28/05/2020
“Nikita. Olho para ela, ao fim do dia, e vejo-me a mim, há quase treze anos. A SIC ia celebrar qualquer coisa com uma grande parada na Avenida da Liberdade. Convidou a UZ a participar com cães. Eu fui com a Nikita. Éramos o número seis. A parada foi transmitida em directo pela SIC. Era, creio, sábado. E eu, sempre que via uma câmara, erguia aquela espécie de raqueta de ténis de mesa com o número seis. Eu acreditei que a Nikita ia ser adoptada. Que nos dias seguintes alguém iria à UZ e diria - quero conhecer o cão que tinha o número seis. Foi há treze anos e há treze anos eu já não era uma menina. Era uma mulher feita, com mais do que idade para ter juízo. Mas acreditei.
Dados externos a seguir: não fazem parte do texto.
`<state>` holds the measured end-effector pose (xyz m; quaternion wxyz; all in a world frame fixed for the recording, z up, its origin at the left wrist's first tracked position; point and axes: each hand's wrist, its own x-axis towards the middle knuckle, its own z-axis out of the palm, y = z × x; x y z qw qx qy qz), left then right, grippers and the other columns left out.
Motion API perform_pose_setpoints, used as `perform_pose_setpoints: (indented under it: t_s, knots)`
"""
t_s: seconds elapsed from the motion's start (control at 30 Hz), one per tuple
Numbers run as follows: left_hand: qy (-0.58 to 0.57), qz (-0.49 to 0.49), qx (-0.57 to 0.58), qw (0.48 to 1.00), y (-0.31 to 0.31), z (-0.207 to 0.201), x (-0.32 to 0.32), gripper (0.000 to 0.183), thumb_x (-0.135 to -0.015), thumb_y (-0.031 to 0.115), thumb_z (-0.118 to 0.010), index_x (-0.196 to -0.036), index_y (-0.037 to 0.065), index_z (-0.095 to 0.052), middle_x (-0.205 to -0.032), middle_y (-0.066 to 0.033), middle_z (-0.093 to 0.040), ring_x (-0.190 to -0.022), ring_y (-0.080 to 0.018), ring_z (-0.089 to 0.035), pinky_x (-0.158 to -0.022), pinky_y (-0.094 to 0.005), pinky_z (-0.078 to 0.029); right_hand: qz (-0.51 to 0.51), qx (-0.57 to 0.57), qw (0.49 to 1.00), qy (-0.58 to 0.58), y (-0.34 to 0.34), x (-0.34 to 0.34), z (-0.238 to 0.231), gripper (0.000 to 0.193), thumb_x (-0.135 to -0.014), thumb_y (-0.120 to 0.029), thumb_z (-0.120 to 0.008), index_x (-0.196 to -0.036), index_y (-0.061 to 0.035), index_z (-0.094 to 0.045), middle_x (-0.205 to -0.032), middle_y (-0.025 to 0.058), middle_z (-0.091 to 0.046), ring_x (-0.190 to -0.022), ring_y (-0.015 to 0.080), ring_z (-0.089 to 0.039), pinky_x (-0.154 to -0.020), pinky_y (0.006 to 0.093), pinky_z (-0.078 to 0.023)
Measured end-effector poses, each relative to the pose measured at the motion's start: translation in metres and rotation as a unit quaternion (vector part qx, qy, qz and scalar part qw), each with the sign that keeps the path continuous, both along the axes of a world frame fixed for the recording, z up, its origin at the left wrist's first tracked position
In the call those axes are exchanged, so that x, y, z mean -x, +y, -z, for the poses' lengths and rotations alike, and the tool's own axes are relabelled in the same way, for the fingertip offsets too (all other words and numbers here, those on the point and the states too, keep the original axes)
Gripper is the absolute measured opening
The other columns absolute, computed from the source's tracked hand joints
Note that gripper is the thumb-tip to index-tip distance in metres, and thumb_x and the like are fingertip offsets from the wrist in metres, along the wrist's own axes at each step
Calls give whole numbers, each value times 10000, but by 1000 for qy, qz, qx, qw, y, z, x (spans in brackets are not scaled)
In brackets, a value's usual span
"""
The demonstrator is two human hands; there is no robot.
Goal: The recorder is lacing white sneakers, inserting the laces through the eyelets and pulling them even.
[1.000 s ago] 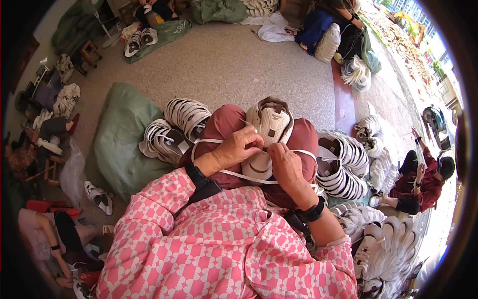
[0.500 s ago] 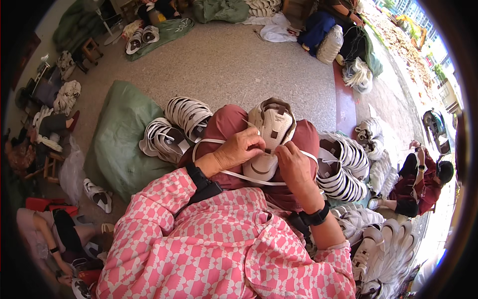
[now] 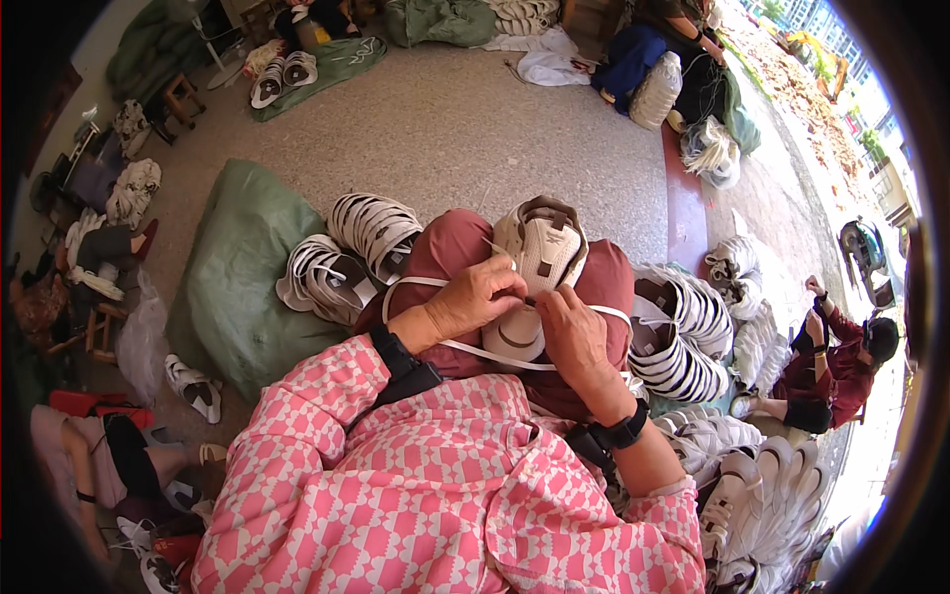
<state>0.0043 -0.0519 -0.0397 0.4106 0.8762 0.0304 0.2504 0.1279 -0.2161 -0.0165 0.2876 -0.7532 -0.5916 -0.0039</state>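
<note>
A cream sneaker [image 3: 540, 252] with brown lining stands between my knees, its rounded toe toward me. My left hand [image 3: 480, 297] is closed in a pinch at the left of its lacing area. From the other side my right hand [image 3: 574, 332] pinches at the same spot, fingertips almost meeting the left ones. A white shoelace [image 3: 482, 350] loops over both thighs and across my lap, running up to the hands. A thin lace end sticks up behind my left fingers. The fingers hide the exact point of grip.
Stacked white shoe uppers [image 3: 371, 233] lie left of my knees beside a green sack [image 3: 237, 277]. More striped uppers [image 3: 678, 337] and finished-looking sneakers [image 3: 732, 495] are piled at right. Other people sit around, one in dark red [image 3: 841, 361] at the right.
My right hand has shifted slightly up and left, closer to the left fingertips. The left hand stays nearly still. The person at right has raised an arm.
</note>
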Motion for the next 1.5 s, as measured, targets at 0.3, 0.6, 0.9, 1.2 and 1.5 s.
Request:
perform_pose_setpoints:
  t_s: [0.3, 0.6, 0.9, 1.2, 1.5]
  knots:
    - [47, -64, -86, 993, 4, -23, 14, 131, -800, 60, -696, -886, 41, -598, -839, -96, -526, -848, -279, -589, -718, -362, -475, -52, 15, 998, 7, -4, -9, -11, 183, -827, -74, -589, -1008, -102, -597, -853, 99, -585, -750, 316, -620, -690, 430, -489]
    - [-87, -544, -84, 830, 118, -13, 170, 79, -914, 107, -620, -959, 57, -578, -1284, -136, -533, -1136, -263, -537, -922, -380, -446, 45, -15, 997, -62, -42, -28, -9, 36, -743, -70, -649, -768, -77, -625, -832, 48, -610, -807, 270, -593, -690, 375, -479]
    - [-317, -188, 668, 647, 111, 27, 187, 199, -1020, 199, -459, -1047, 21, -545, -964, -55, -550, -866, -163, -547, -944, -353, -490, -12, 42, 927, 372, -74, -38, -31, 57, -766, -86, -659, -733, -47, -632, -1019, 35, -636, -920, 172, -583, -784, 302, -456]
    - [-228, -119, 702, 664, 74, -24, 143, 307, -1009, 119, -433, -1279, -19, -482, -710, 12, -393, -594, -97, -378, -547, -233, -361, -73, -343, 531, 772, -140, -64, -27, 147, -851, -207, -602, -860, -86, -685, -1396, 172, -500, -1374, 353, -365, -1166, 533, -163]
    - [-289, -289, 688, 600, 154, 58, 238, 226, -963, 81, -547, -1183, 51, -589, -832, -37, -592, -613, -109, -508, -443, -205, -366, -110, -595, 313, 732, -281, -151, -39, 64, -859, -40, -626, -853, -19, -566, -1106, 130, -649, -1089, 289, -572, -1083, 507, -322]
O que aconteceu foi que, desde então, as pessoas com quem trabalhava e alguns amigos passaram a identificar-me com os cães. 'Eu vi-te a correr atrás de um cão na Avenida da Liberdade', brincavam. E eu respondia 'número seis, vai lá buscá-la.' Não aconteceu. Mas eu passei a ser a pessoa dos cães. Prosélita. Depois, há uma altura em que, no mundo cá fora, a gente deixa de falar deles, porque já todos sabem e maior parte está cansada de ouvir-nos.
A Nikita espera desde sempre na UZ. Terá14 anos. Quando a conheci era jovem. Vivia com o Pardo. O Pardo foi adoptado pela família do Rodrigo, um miúdo que que agora será um homem e na altura não tinha idade para ser voluntário mas apareceu a dizer que fazia o que fosse preciso e era verdade. A Nikita ficou. Alguns dizem que a Nikita é má. Não é. A Nikita é forte. Mais forte que eu - resistiu muito melhor ao tempo e não perdeu nada. E é fraca. Porque também sofre. Ela não sabe o que é viver numa casa, mas de alguma maneira, tenho a certeza, anseia por aquilo que desconhece e que, provavelmente, nunca conhecerá. E isso é uma tragédia.”
Isabel Ramos.
Outro ano se passou sobre este texto e foto. A Nikita tem agora 15 anos e continua no abrigo da União Zoófila. Sozinha numa box, escava o chão, roça-se nas paredes, morde as grades, uiva.
Os voluntários soltam- na mais vezes do que o normal, tentando apaziguar esta angústia. Mas não resulta. Apenas uma família poderia curar esta tristeza.